Le très intellectuel Musée des beaux-arts de Budapest s'ouvre pour la première fois à la photographie en proposant un regard inhabituel sur l'histoire de cet art avec une exposition d'hommage aux meilleurs artistes mondiaux du genre sous l'angle de leur inspiration réciproque.

Avec cette manifestation intitulée Âme et corps - de Kertesz à Mapplethorpe, qui dure jusqu'au 24 août, les visiteurs peuvent apprécier les plus beaux clichés de la collection permanente aux côtés de ceux de collections hongroises et étrangères, certaines pièces provenant du Musée d'art moderne de New York (MoMa) ou du Centre Georges Pompidou de Paris.

Les quelques 220 clichés habillent les murs de six salles au sous-sol du musée selon des thématiques: portraits, corps, l'homme dans la société et la solitude, guerre et misère.

Le commissaire de l'exposition, Peter Baki, directeur du Musée hongrois de la photographie, a voulu rendre un hommage particulier à des photographes d'origine hongroise de l'entre-deux-guerres (Andre Kertesz, Laszlo Moholy-Nagy, Brassai, Robert Capa et Martin Munkacsi) dont le travail est reconnu dans le monde entier.

Outre son intérêt esthétique, Âme et corps dévoile les résonances entre les oeuvres des uns et des autres.

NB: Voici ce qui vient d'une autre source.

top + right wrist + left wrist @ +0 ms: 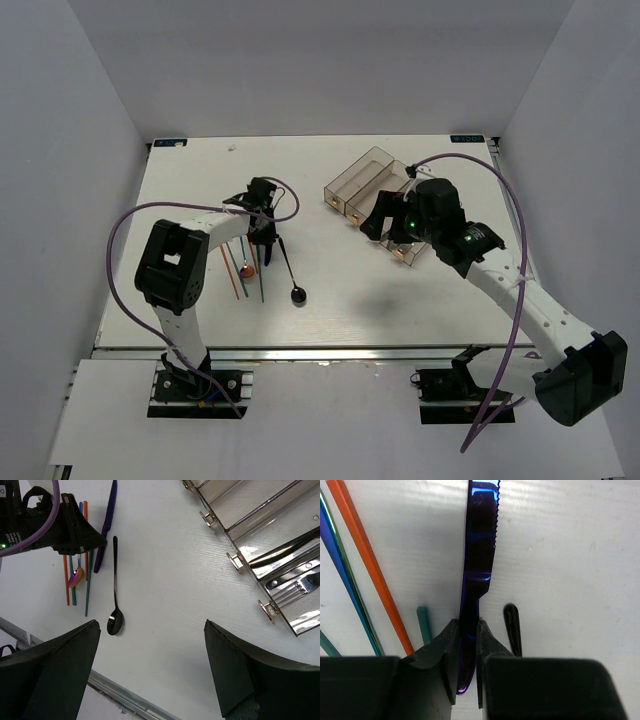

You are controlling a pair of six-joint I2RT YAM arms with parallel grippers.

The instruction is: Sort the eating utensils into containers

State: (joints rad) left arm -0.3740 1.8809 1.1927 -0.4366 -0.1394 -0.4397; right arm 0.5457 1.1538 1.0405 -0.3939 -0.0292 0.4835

D'ailleurs, la disposition des photographies invite les visiteurs à chercher des relations et inspirations entre les photographes.

Parfois le rapport est évident: la célèbre photo de Robert Capa «la guerre est finie» dans les ruines du ghetto de Varsovie de 1945 est placée à côté d'une vue des débris métalliques du World Trade Center à New York prise peu après l'attentat du 11 septembre 2001 par Joel Meyerowitz.

De même, s'apercevoir que la vie peut être aussi misérable et imprégnée d'alcool sous le pont de Queensborough en 1934 (Imogen Cunningham) que dans le métro de Moscou en 1981 (Gueorgui Pinkhassov) est aisé.

Mais, reconnaître l'hommage du photographe contemporain hongrois Gyorgy Toth au maître américain Robert Mapplethorpe avec un cliché montrant une femme mordant une grappe de raisins l'est moins. Tout comme deviner comment les garçons au bord du lac Tanganyika de Martin Munkacsi ont inspiré Henri Cartier-Bresson.

Ainsi, les visites guidées sont centrées sur la mise en valeur des détails des travaux d'Andre Kertesz, Brassai, Henri Cartier-Bresson, Robert Capa, Man Ray ou Sebastiao Salgado. Et mettre le doigt sur de nombreux questionnements.

Comment la photographie sert-elle subtilement la cause des dictateurs, par exemple en observant un jeune pionnier soviétique soufflant dans une trompette photographié par Alexander Rodchenko à l'ère du stalinisme? Pourquoi l'un des yeux de Pablo Picasso est sans vie dans le célèbre portrait d'Irving Penn? Doit-on en croire nos yeux devant une rue dévastée par une bombe photographiée par Dezso Szabo?